THE PROBLEM:
Without its pictures, the listing below is to be transcribed exactly.

Segment Start: DATA PROVIDED

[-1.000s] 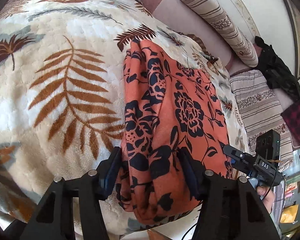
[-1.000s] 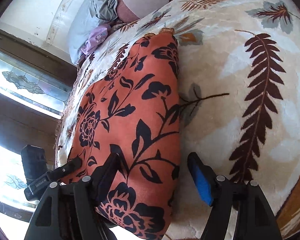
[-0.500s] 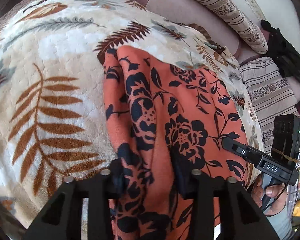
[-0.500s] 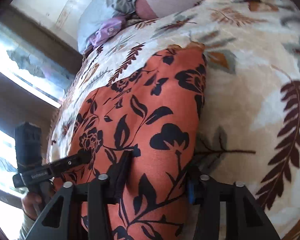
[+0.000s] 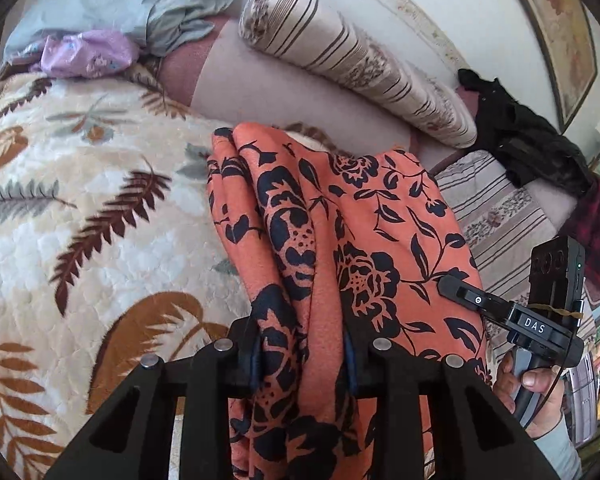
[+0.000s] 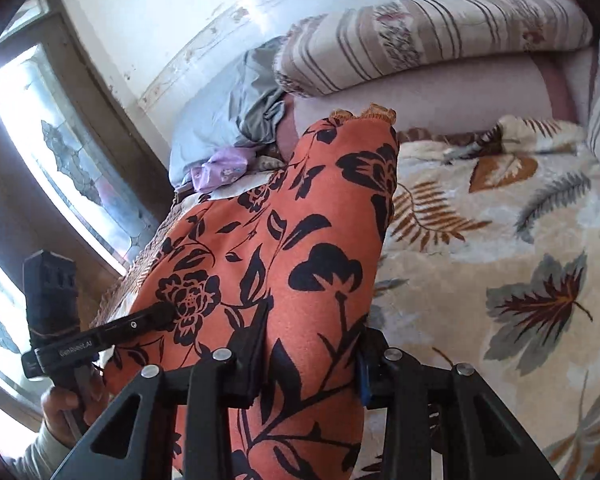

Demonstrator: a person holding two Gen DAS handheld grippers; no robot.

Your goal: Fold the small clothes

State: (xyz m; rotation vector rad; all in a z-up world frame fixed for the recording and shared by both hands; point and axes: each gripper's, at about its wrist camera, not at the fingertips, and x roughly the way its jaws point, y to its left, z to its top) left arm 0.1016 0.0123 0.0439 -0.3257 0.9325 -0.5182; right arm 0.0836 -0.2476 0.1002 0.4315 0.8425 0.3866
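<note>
An orange garment with a black flower print (image 5: 340, 240) is held up off the leaf-patterned blanket (image 5: 80, 220). My left gripper (image 5: 302, 354) is shut on its near left edge, where the cloth bunches in folds. My right gripper (image 6: 312, 356) is shut on its near right edge; the garment (image 6: 300, 240) stretches away from it toward the pillows. Each gripper shows in the other's view: the right one (image 5: 512, 316) at the right side, the left one (image 6: 100, 332) at the left side.
A striped bolster (image 5: 352, 60) and a pink sheet lie at the far side. A grey pillowcase and a lilac cloth (image 5: 88, 52) sit at the far left. Black clothing (image 5: 528, 136) lies at the far right. A window (image 6: 40, 140) is on the left.
Both grippers closed on the garment's near edge and lifted it off the blanket. The views tilted up, so the pillows and wall now show.
</note>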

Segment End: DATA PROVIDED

RESPONSE BOX:
[-1.000s] 
[-1.000s] 
[-0.500s] 
[-0.500s] 
[+0.000s] 
[+0.000s] 

Demonstrator: a person holding two Gen DAS handheld grippers; no robot.

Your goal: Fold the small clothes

State: (xyz m; rotation vector rad; all in a z-up world frame fixed for the recording and shared by both hands; point and axes: each gripper's, at about its wrist camera, not at the fingertips, and x roughly the way its jaws point, y to its left, z to its top) left arm 0.1016 0.0123 0.0439 -0.3257 0.9325 -0.5182; right arm 0.0836 -0.2476 0.1002 0.4315 0.8425 0.3866
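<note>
An orange garment with a black flower print (image 5: 340, 240) is held up off the leaf-patterned blanket (image 5: 80, 220). My left gripper (image 5: 302, 354) is shut on its near left edge, where the cloth bunches in folds. My right gripper (image 6: 312, 356) is shut on its near right edge; the garment (image 6: 300, 240) stretches away from it toward the pillows. Each gripper shows in the other's view: the right one (image 5: 512, 316) at the right side, the left one (image 6: 100, 332) at the left side.
A striped bolster (image 5: 352, 60) and a pink sheet lie at the far side. A grey pillowcase and a lilac cloth (image 5: 88, 52) sit at the far left. Black clothing (image 5: 528, 136) lies at the far right. A window (image 6: 40, 140) is on the left.
Both grippers closed on the garment's near edge and lifted it off the blanket. The views tilted up, so the pillows and wall now show.
</note>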

There is nothing more to the exercise.